Le gouvernement a engagé avec le FMI des négociations en vue d’obtenir des prêts, qui incluraient des conditions très strictes : nouvelles coupes dans les retraites, augmentation des taxes sur l’énergie payées par les travailleurs, privatisation d’industries et entreprises d’Etat, suppression de plusieurs départements ministériels, réduction des allocations de chômage et de maladie...
De telles mesures porteront préjudice à la popularité – déjà bien entamée – du gouvernement. Les figures politiques qui prétendaient « diriger » le mouvement de Maidan ont admis, avant la chute de Ianoukovitch, qu’elles ne contrôlaient pas le mouvement de masse. En négociant une austérité encore plus sévère, elles ne deviendront que plus suspectes aux yeux des travailleurs [...]
A l’est du pays, où Ianoukovitch conserve une base, la population est pour l’essentiel restée passive10, même si de petites manifestations pro-russes et pro-Maidan ont attiré l’attention des médias. Dans l’ensemble, il y a peu de soutien à une sécession pour rejoindre la Russie, même dans les grandes villes. Mais il n’y en a pas beaucoup non plus pour le nouveau gouvernement de Kiev, avec son programme nationaliste cru [...]

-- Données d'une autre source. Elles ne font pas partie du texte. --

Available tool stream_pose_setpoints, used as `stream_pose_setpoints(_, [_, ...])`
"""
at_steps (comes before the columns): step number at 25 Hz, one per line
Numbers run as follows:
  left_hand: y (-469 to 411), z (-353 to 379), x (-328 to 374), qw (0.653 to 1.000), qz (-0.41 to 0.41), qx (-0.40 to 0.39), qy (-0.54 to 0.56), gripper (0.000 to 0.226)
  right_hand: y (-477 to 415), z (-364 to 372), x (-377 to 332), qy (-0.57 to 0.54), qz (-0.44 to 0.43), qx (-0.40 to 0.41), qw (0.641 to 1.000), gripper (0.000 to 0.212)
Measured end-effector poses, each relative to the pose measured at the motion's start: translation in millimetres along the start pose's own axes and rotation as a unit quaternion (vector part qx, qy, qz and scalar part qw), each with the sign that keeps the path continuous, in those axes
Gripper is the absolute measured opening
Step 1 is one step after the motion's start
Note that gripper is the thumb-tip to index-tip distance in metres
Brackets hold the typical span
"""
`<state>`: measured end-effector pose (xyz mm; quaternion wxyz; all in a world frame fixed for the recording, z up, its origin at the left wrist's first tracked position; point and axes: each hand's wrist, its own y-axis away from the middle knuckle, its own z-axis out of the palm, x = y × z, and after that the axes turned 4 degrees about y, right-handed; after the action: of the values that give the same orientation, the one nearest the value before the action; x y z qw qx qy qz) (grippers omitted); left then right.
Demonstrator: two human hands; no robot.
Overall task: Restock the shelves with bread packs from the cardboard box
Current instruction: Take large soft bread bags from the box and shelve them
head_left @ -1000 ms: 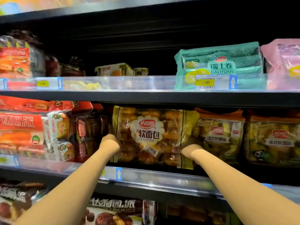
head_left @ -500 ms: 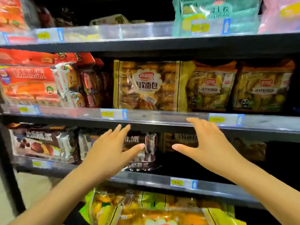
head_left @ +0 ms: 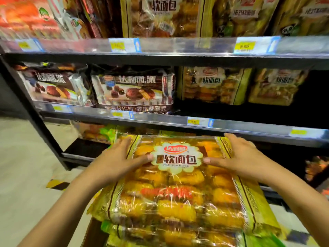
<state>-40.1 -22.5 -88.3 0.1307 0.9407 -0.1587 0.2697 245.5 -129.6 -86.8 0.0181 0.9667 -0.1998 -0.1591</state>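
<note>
Between both hands' fingers (head_left: 124, 145) (thumbs on top): bread pack (head_left: 178, 184)

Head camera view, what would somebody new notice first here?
First, the big yellow bread pack in the lower middle, lying on top of more packs, with the left hand and right hand flat on its far corners. Next, the chocolate pie packs on the shelf above at left, and matching yellow bread packs to their right.

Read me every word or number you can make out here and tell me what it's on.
"软面包": top bread pack under both hands, and bread packs on the shelf.
"派": chocolate pie pack; the other characters are blurred.
Price tags: blurred, unreadable.
Small English line under "软面包": too blurred.
</note>
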Motion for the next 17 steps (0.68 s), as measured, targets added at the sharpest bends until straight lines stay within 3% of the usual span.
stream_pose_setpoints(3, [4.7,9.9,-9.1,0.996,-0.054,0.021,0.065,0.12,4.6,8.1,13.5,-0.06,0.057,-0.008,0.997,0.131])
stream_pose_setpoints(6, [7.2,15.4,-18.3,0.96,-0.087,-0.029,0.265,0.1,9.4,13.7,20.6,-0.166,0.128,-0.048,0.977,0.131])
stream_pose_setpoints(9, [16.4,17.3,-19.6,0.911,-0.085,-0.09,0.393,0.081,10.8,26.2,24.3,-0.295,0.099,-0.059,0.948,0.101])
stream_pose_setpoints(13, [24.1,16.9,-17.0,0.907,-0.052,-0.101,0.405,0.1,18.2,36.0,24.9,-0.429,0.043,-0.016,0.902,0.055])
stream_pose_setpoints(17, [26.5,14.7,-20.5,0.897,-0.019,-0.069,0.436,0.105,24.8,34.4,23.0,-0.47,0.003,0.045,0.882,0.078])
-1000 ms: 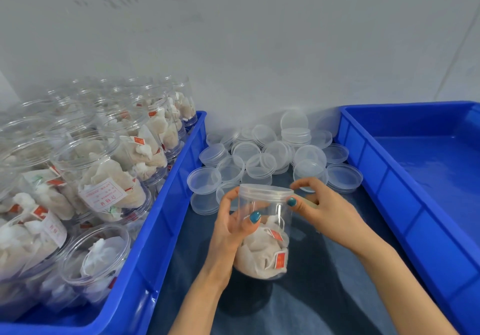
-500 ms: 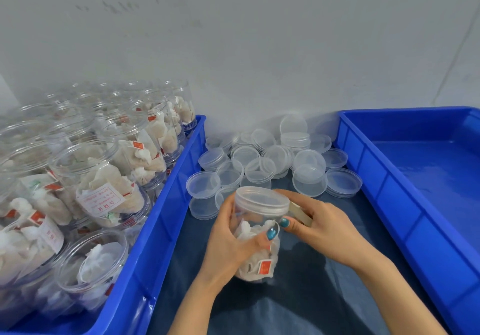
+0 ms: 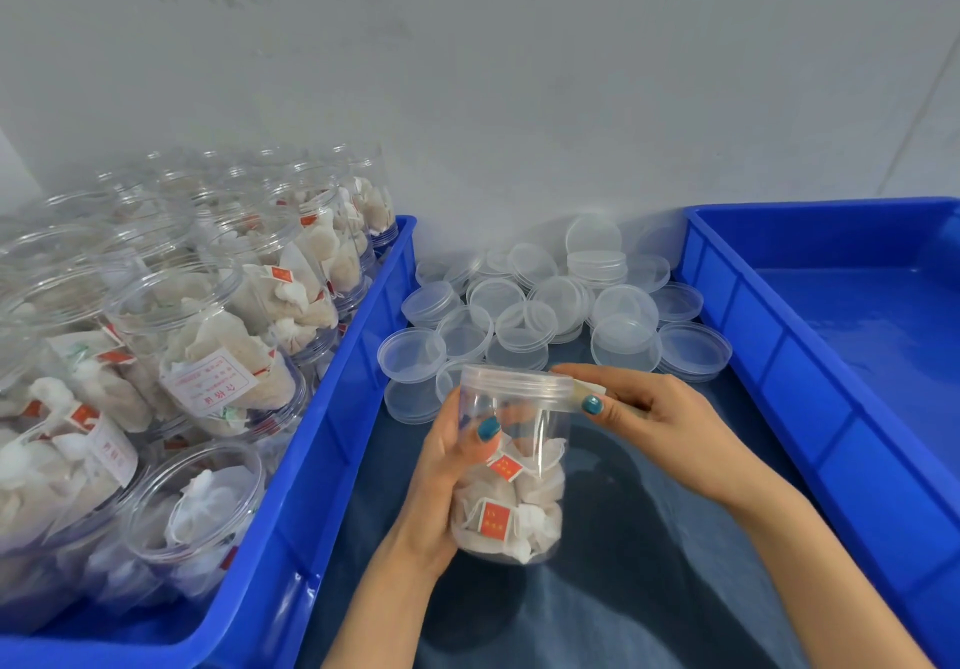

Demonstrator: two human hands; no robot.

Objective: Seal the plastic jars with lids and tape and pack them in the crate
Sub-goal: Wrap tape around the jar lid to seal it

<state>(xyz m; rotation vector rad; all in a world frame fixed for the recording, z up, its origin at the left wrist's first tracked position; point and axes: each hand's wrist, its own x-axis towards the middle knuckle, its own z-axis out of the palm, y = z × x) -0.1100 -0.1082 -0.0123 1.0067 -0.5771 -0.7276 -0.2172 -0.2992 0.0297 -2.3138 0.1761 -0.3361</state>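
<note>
A clear plastic jar (image 3: 519, 492) holding white sachets with red tags stands upright between my hands, a clear lid (image 3: 511, 382) on top. My left hand (image 3: 447, 466) wraps the jar's left side, thumb across the front. My right hand (image 3: 654, 419) pinches a strip of clear tape (image 3: 589, 389) against the lid's right edge. A heap of loose clear lids (image 3: 550, 305) lies behind the jar. The blue crate (image 3: 769, 356) on the right has nothing in it.
On the left a blue crate (image 3: 332, 440) is packed with several open jars of sachets (image 3: 208, 356). The jar and lids rest on a dark blue cloth (image 3: 623, 564). A pale wall closes off the back.
The jar was tipped toward me half a second ago and now stands upright, held higher. My right hand has drawn the tape strip out along the lid's right edge.
</note>
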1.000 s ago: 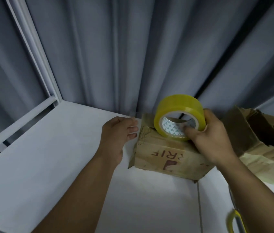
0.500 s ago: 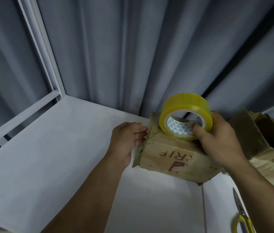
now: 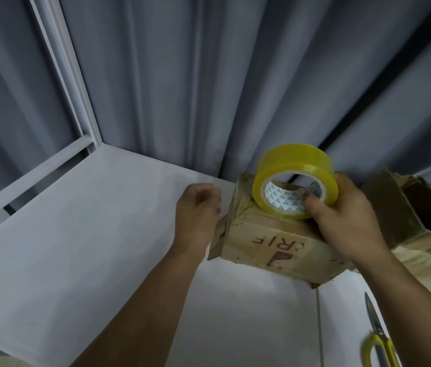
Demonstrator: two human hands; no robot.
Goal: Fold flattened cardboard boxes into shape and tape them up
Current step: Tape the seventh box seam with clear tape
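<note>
1. Broadly, a plain white worktop (image 3: pixel 76 247) fills the lower half of the view, with a thin seam (image 3: pixel 319 327) running down it near the right.
2. Grey curtains (image 3: pixel 209 75) hang in long folds along its far edge, and a white metal frame (image 3: pixel 63 75) meets the far left corner.
3. A folded cardboard box (image 3: pixel 275 242) with red lettering sits on the worktop near the curtains, right of centre.
4. A yellow tape roll (image 3: pixel 296 165) stands on edge on top of the box.
5. The grip of the right hand (image 3: pixel 349 215) is closed on the tape roll, thumb inside the core and fingers round the outer side.
6. The left hand (image 3: pixel 196 213) is just beside the box's left end, fingers curled; whether its grip holds the end flap, I cannot tell.
7. A pile of flattened cardboard (image 3: pixel 421 221) lies at the right, behind the box.
8. Yellow-handled scissors (image 3: pixel 378 345) lie on the worktop at the lower right.
</note>
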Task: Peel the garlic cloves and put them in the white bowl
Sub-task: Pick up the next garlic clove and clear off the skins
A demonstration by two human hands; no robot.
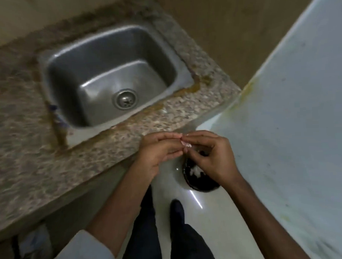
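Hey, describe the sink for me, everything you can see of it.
The sink is a single rectangular basin with rounded corners, in dull grey metal that looks like stainless steel. It sits sunk into the speckled stone counter, with brownish staining along its rim. A round perforated drain lies toward the basin's near right.

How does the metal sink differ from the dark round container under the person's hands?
The sink is squarish, shiny steel, sunk into the speckled counter; the dark container is round, black and sits lower, on the pale floor. The sink shows only its drain; the container has white scraps inside. Both are open-topped.
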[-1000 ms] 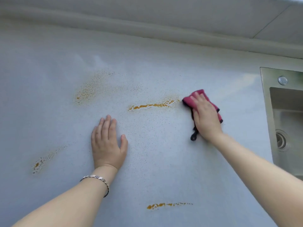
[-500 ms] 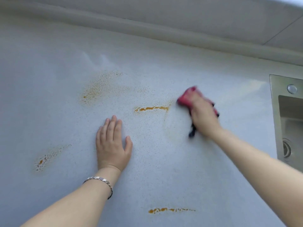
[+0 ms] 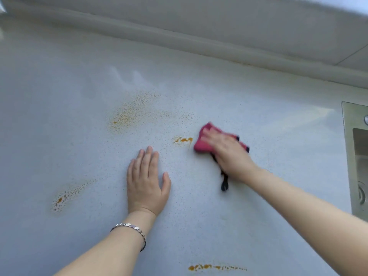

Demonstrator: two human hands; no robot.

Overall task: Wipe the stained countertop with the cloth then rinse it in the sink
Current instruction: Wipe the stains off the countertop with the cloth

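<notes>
A pale speckled countertop (image 3: 79, 86) carries several orange-brown stains. A short orange streak (image 3: 184, 140) lies at the centre, a dusty patch (image 3: 129, 114) sits up and left of it, another patch (image 3: 63, 198) is at the left, and a long streak (image 3: 211, 267) runs near the bottom edge. My right hand (image 3: 227, 154) presses a pink cloth (image 3: 202, 145) flat on the counter, just right of the central streak; a dark loop (image 3: 224, 184) trails from the cloth. My left hand (image 3: 146, 182) rests flat, palm down, fingers together, holding nothing.
A steel sink (image 3: 356, 156) is set into the counter at the right edge, mostly cut off by the frame. A raised ledge (image 3: 199, 40) runs along the back of the counter against the wall.
My right hand has swept the cloth leftwards along the central streak, which is now much shorter. The left hand has stayed flat in place. The view has shifted, so the sink sits further right.
</notes>
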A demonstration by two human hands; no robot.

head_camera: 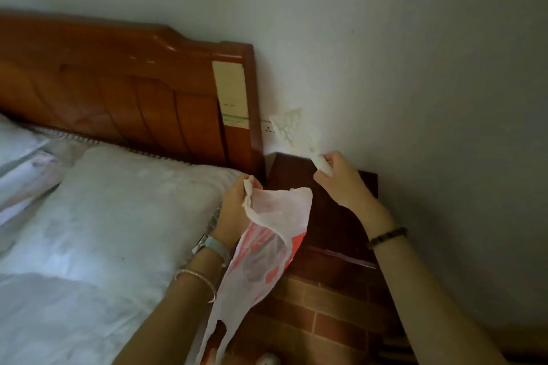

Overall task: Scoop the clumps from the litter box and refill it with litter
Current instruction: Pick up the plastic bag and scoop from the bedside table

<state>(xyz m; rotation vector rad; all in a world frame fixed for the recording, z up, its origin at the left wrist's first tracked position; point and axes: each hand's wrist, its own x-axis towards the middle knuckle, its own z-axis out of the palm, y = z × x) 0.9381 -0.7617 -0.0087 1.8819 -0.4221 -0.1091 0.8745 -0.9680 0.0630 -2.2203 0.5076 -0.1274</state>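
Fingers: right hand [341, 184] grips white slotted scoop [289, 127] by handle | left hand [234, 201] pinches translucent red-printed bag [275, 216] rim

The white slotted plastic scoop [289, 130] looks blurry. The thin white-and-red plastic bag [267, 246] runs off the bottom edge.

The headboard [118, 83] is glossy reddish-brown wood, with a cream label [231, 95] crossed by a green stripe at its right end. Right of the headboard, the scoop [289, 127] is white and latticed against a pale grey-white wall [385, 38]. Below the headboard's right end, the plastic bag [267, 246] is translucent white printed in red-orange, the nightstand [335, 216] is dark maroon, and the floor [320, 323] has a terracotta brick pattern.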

Les menaces de guerre de la Russie ont conforté les nationalistes et les fascistes déclarés qui dominent le nouvel ordre installé à Kiev, même s’ils n’ont pas dirigé le mouvement de masse qui les a amenés au pouvoir. Dans le même temps, à l’est et au sud, le discours et les politiques de droite du gouvernement central encouragent les gens du peuple à considérer les forces russes comme une protection face à un régime qui les priverait de leur langue et de leurs droits politiques.
Casser cet enchaînement exigera un soulèvement d’en bas, fondé sur une alternative politique capable d’unifier les travailleurs par-delà les divisions qui menacent l’unité de l’Ukraine ; et notamment de mobiliser les nombreux habitants de langue russe, jeunes pour la plupart, qui se considèrent ukrainiens et rejettent l’assimilation à la Russie11, dans l’unité avec les habitants de l’ouest, politiquement plus actifs, qui en ont assez des oligarques dominant le système [...]
Sean Larson et Lee Sustar
1 Est reproduite ici la majeure partie d’un article publié le 11 mars 2014 sur le site socialistworker.org, de l’International Socialist Organization (ISO, Etats-Unis). Le texte a été traduit et édité par Jean-Philippe Divès. A noter que cet article a été écrit avant le regain des tensions et le début des affrontements armés dans l’est de l’Ukraine.
2 Son interview est publiée en seconde partie de ces Repères.